抱きつかれた方も、呆気に取られて彼を見つめた。
「こ、光一……さん?どうして、ここに」
「竜二こそ、こんな行き止まりで何やってんだ?あ、わかった!なんかの密会?なーんてネッ」
お茶目にウィンクする光一を、唾を飛ばして下っ端の一人が怒鳴りつける。
「いっ……いきなりやってきて、なんだ?テメェはァ!?」
光一に突き飛ばされた奴だ。
眉を逆さ八の字につり上げてキレまくっている処を見るに、相当おかんむりの様子。
「それがさ、大河さんの財布の匂いを追っかけていたら、匂いに混ざって竜二も見つけたんだよね〜」
竜二ではなく男に説明してから、改めて光一は辺り一帯を見渡した。
「ところで、この人達、竜二のお友達かなんか?えっらく人相の悪い人ばっか集まってっけど」
「に、匂い……?」
竜二は答える代わりに尋ねてきた。
「光一兄さん、一体何をやっていたんでさァ」
突然の乱入、それも、おかしなことを言う珍入者に訳がわからないのは男達も同じで、竜二を説得していた男が光一へ話しかける。

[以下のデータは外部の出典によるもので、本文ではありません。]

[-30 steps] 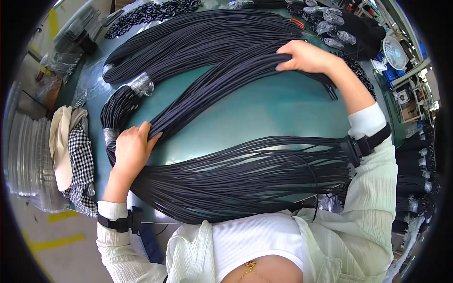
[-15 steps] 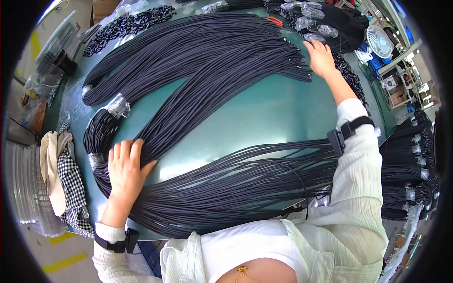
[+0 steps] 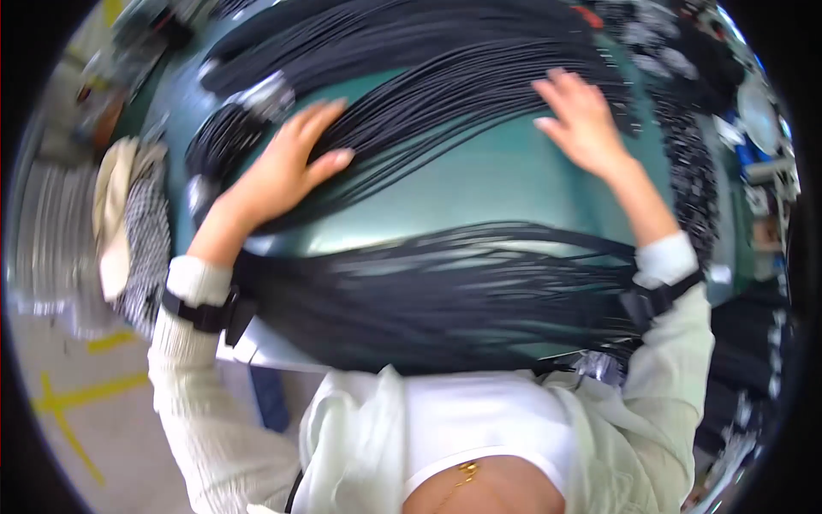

「あんた、竜二サンのお友達かい?悪ィが、竜二サンは今立て込んでおりやしてね」
しかし光一は全く話を聞いておらず、道に散乱したキャベツを溜息と共に拾い上げた。
「あーあ、キャベツが台無しじゃん。今、キャベツって高いんだよね〜。勘弁してよ」
かと思えば、フーフーと息を吹きかけたキャベツをポンと竜二に手渡し、自転車を持ち上げる。
「さ、帰ろ?」
なんというか、糞度胸とでもいうべきか。
否、光一の場合はKYと呼ぶべきであろう。
場の空気を全く無視した彼の行動には、竜二もついていけていない。
「え……と、その」
なんとか言葉を絞り出し、そろそろと切り返す。
「財布がどうの……と言ってましたが、そいつぁ、何なんです?」
途端に「あ〜!」と光一が叫びだすもんだから、竜二を含めた男達は、またしても仰天させられた。
もう、なんなの、この電波。
なんでもいいから早く、キャベツと自転車を持って帰ってくれ。
ゲンナリ顔の並ぶ中、ただ一人マイペースに光一が独り言を騒いでいる。
「そうだ、財布財布!財布を取り戻しにきたんだった」
ポンと手をうち、光一は改めてヤクザ風味の男達を見渡した。
「というわけで、大河さんの財布を取った奴は素直に出すように!」
そう言われて、ハイそうですかと返すバカは居ない。
当然のように彼らがブチ切れて、口々に汚い罵倒を吐きかけるのを横目に、光一は竜二へ囁いた。
「えっと念のため、もう一度聞くけど、こいつら竜二の友達じゃないよね?」
「えっ……え、えぇ。違います」
かつての身内であり、よく知った顔でもあったが、竜二は即座に頷き返し。
「よーし!そんじゃ全員ノックダウンさせてから、懐を探してみっかぁ!」
両手の指をボキボキと鳴らしながら、光一は威勢良く叫んだのだった。